= The Deathbird =

Novelette by Harlan Ellison

"The Deathbird" was originally published in the March 1973 issue of F&SF, illustrated by Leo & Diane Dillon.

"The Deathbird" is a novelette by American writer Harlan Ellison. It won the 1974 Hugo Award for Best Novelette and Locus Award for Best Short Story.

It has been included in the author's short story collection Deathbird Stories.

==Plot==
The story is formatted as a test of sorts, worth three-quarters of some final grade. The action is interrupted at points with test questions, some of which do not make sense. Millions of years ago, "The Mad One", also known as Ialdabaoth or God, took over the earth in a sort of cosmic lawsuit. The original creators left behind one last member of their race, Dira, to tell humans the truth about their god, but the dominant traditions throughout the ages denounce Dira as evil. Now, the world is coming to an end and Nathan Stack, the latest incarnation of a long line of humans going back to Lilith's husband, is revived by Snake (aka Dira) after spending 250,000 years in an underground crypt to make the journey to the mountain where God lives. He is the only human capable of confronting him and putting the Earth out of its misery through the summoning of what is referred to as the Deathbird.

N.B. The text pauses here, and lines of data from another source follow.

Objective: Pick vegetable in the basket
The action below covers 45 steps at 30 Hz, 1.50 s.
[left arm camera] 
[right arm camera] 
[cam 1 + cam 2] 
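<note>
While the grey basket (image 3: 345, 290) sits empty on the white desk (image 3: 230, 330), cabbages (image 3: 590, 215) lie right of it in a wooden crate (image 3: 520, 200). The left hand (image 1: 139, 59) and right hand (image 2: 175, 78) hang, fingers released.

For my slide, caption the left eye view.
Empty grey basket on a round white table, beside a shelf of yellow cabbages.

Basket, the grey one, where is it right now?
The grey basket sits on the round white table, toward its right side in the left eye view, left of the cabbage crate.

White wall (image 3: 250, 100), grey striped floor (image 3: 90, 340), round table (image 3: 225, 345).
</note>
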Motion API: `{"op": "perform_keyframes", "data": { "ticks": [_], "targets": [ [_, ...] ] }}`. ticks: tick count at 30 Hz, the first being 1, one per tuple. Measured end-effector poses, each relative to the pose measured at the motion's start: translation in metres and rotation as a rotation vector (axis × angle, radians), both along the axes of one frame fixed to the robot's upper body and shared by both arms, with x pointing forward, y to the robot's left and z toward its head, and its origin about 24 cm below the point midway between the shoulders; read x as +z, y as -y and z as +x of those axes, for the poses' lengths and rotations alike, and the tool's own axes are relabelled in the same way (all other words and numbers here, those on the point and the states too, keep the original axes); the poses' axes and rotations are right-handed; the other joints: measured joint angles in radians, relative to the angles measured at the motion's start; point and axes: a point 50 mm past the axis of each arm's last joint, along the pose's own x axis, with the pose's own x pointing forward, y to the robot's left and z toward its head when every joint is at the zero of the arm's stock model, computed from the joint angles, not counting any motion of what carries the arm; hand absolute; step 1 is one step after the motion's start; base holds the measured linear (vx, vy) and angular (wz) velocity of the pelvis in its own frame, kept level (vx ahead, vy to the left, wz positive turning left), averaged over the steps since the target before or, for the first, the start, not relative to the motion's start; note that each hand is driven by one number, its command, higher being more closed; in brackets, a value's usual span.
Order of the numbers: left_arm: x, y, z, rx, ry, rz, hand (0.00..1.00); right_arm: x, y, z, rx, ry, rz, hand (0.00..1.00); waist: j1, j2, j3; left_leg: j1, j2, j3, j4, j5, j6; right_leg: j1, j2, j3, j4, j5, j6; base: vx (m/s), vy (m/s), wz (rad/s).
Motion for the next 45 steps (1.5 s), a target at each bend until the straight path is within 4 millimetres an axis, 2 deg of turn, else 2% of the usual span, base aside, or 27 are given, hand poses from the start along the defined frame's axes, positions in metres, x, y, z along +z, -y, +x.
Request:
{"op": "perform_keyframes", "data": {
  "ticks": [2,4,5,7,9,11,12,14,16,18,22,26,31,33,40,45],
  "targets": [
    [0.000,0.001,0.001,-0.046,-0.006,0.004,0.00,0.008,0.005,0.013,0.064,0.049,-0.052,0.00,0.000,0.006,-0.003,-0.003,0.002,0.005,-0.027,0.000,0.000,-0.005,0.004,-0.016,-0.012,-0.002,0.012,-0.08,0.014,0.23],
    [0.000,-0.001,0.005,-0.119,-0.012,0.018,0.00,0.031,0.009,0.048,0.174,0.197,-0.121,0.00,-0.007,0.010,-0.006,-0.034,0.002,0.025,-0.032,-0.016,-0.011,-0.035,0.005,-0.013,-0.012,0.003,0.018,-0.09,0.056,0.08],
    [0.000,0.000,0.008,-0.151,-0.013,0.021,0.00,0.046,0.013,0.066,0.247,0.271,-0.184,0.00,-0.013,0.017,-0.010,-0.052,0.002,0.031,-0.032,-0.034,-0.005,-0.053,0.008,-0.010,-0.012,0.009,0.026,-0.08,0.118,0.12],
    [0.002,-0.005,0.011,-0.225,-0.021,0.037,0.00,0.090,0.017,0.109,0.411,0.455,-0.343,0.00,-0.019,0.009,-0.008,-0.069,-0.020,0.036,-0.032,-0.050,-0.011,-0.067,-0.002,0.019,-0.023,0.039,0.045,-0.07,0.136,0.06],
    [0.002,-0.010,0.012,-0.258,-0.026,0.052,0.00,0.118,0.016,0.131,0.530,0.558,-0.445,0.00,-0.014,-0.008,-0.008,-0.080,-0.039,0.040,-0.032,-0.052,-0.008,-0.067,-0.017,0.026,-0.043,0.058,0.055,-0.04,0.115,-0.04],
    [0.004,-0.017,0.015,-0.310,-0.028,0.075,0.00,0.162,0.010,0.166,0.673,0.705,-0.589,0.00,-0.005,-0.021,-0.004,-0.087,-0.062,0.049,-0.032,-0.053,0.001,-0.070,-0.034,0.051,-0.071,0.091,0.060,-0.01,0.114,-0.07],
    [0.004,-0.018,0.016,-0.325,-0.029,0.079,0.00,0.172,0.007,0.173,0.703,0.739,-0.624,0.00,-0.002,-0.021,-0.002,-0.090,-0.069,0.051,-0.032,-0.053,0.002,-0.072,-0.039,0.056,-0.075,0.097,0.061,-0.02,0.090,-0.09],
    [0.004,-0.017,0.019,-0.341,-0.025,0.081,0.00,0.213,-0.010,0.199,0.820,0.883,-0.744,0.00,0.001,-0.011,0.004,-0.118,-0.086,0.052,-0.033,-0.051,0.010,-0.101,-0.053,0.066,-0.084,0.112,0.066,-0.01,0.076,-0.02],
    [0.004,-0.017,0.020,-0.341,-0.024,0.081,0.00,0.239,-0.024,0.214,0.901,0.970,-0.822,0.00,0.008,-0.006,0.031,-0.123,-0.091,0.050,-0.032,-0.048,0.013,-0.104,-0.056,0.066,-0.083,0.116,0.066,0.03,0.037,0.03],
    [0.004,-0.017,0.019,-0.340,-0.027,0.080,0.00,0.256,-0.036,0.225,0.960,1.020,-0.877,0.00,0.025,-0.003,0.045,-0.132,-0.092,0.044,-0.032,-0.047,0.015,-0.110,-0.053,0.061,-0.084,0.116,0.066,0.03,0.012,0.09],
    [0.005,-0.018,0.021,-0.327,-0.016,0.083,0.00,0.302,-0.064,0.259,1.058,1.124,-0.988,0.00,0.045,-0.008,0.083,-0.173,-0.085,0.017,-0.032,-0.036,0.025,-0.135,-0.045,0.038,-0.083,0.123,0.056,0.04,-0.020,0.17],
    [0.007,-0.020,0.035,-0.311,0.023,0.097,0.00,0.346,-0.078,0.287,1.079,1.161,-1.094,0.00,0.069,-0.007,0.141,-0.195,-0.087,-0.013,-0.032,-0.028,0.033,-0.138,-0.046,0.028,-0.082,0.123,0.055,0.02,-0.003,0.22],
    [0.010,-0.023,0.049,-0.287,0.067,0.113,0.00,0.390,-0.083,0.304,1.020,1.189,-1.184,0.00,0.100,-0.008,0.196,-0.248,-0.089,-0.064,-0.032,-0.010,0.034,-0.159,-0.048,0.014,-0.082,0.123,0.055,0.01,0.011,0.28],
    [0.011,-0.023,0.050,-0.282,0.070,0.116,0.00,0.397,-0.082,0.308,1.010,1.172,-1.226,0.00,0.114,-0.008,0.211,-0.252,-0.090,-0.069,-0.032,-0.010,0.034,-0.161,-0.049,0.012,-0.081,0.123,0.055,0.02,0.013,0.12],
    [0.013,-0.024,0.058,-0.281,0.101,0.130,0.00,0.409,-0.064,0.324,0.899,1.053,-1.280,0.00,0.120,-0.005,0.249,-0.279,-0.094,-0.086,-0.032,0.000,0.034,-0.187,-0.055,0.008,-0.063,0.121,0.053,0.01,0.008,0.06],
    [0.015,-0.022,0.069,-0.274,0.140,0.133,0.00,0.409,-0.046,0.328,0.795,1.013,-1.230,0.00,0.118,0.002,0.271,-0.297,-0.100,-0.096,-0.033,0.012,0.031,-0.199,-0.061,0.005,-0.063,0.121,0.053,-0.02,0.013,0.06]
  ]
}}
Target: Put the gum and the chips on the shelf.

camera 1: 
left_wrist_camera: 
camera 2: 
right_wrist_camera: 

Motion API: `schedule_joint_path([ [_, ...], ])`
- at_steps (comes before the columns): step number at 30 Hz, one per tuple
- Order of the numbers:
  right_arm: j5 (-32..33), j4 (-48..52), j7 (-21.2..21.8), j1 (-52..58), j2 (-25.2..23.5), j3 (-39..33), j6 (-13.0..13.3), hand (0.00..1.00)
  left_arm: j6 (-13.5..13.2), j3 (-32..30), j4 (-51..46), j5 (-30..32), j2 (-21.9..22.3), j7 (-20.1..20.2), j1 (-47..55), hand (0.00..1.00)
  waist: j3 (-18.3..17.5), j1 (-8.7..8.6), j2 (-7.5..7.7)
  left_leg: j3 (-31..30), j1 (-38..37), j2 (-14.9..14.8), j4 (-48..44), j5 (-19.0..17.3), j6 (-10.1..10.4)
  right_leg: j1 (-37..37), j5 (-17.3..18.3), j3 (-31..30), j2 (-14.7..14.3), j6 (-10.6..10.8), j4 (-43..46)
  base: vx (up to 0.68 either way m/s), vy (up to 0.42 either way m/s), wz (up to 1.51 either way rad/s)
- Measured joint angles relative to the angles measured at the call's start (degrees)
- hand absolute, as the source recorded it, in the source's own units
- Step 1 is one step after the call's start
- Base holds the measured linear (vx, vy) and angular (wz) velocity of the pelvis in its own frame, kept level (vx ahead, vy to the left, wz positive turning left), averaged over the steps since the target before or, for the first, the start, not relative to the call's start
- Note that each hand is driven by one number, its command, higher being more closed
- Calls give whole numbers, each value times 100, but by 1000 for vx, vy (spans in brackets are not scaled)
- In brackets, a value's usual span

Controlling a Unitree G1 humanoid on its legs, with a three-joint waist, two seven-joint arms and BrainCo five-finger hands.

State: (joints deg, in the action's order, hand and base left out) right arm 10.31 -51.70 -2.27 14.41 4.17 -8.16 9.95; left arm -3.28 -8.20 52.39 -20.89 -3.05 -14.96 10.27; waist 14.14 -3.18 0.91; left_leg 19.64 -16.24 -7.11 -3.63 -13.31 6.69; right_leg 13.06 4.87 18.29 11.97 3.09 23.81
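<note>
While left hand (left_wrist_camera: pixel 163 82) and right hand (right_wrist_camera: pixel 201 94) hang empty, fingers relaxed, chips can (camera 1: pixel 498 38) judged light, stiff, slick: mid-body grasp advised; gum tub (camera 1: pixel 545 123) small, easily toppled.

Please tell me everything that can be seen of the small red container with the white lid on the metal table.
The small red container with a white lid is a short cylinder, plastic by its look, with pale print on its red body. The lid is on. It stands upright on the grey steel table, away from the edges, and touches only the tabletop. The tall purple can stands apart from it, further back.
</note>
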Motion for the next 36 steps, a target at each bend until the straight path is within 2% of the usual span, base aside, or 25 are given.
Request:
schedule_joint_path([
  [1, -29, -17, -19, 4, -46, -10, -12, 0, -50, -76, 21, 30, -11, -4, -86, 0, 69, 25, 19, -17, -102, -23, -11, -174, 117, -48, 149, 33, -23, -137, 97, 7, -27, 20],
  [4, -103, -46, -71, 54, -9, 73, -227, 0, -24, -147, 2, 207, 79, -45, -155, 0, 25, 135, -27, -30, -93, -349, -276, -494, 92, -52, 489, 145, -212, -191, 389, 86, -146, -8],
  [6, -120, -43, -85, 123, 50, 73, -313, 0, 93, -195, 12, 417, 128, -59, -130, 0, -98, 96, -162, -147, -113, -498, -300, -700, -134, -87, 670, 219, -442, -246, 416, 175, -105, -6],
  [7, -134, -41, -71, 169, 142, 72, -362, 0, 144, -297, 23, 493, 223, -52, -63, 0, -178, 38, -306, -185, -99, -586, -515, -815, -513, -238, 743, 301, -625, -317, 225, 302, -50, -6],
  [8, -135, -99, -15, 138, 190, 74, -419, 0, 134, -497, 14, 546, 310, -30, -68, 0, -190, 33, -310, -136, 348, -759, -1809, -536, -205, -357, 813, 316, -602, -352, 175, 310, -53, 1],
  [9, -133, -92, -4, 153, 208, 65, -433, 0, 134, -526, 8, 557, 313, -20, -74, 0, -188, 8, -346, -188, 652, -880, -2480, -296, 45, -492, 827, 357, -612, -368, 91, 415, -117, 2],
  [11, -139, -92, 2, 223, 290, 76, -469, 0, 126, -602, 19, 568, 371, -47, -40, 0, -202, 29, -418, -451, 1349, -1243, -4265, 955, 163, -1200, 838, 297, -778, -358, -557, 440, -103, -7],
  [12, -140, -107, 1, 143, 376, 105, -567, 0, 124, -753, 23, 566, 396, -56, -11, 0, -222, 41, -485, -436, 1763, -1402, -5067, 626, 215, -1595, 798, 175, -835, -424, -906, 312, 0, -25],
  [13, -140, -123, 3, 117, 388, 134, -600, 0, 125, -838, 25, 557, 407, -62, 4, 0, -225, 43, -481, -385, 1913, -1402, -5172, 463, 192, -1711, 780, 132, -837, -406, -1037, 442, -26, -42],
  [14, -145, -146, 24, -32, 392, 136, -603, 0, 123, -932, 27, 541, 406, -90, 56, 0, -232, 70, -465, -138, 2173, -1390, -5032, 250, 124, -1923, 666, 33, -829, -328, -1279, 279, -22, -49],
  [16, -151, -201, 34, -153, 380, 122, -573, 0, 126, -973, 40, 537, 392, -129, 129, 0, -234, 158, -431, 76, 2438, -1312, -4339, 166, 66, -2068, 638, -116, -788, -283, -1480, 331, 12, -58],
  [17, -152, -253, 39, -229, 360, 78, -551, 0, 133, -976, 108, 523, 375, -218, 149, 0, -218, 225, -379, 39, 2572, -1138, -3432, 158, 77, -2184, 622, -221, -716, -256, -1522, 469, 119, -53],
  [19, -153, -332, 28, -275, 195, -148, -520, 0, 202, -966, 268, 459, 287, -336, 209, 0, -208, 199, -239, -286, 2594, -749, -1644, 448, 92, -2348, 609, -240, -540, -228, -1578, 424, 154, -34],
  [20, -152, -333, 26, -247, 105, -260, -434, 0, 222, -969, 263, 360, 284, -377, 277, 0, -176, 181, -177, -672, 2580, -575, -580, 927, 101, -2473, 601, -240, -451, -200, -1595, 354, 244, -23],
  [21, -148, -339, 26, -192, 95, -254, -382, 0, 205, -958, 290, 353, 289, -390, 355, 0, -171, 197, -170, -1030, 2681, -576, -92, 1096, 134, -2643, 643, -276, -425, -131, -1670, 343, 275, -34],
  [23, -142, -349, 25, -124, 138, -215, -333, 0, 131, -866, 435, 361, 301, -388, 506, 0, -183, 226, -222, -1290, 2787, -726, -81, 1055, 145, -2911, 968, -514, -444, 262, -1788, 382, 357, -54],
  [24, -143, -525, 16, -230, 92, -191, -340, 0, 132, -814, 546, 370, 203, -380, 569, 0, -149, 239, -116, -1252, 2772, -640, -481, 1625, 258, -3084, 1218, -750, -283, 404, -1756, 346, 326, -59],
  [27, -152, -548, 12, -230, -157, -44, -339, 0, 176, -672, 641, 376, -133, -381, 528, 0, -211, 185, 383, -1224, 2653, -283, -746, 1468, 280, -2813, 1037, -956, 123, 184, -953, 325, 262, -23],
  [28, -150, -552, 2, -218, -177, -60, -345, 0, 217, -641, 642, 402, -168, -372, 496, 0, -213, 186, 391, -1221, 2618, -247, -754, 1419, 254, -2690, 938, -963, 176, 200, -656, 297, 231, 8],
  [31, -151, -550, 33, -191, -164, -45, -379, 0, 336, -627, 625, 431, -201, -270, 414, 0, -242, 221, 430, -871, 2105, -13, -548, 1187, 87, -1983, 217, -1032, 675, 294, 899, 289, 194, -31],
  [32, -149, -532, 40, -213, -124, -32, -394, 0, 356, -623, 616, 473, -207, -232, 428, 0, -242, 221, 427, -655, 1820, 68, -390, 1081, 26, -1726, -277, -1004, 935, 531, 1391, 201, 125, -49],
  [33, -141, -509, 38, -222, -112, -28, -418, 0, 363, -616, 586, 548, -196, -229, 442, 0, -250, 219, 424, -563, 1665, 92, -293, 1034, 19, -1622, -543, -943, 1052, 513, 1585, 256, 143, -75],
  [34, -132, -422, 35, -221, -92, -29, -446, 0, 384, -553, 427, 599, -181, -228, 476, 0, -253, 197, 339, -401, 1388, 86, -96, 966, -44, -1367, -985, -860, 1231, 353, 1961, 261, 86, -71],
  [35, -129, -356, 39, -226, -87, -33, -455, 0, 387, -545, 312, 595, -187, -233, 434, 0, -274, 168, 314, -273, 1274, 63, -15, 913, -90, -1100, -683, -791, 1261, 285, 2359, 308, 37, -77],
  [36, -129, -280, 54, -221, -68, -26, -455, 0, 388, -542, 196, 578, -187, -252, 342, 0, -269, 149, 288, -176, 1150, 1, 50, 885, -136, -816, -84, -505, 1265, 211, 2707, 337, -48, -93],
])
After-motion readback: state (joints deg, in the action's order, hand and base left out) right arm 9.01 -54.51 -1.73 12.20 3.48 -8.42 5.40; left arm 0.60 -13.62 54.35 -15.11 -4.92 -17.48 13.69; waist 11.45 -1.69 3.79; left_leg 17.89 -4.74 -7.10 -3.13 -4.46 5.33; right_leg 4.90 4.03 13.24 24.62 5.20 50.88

The story also contains a few side plots, presumably about Nathan Stack or previous reincarnations of him. These stories tell of people who have had to make difficult decisions, allowing loved ones to die. In one such story, his mother is partially paralyzed and suffering from cancer which will eventually, slowly and painfully, travel to her heart. She eventually convinces him to inject her with a lethal substance in a hypodermic needle, killing her and ending her pain. This situation is repeated at the end of the story, where Nathan Stack must "use the needle" to summon the Deathbird and end the pain of the planet.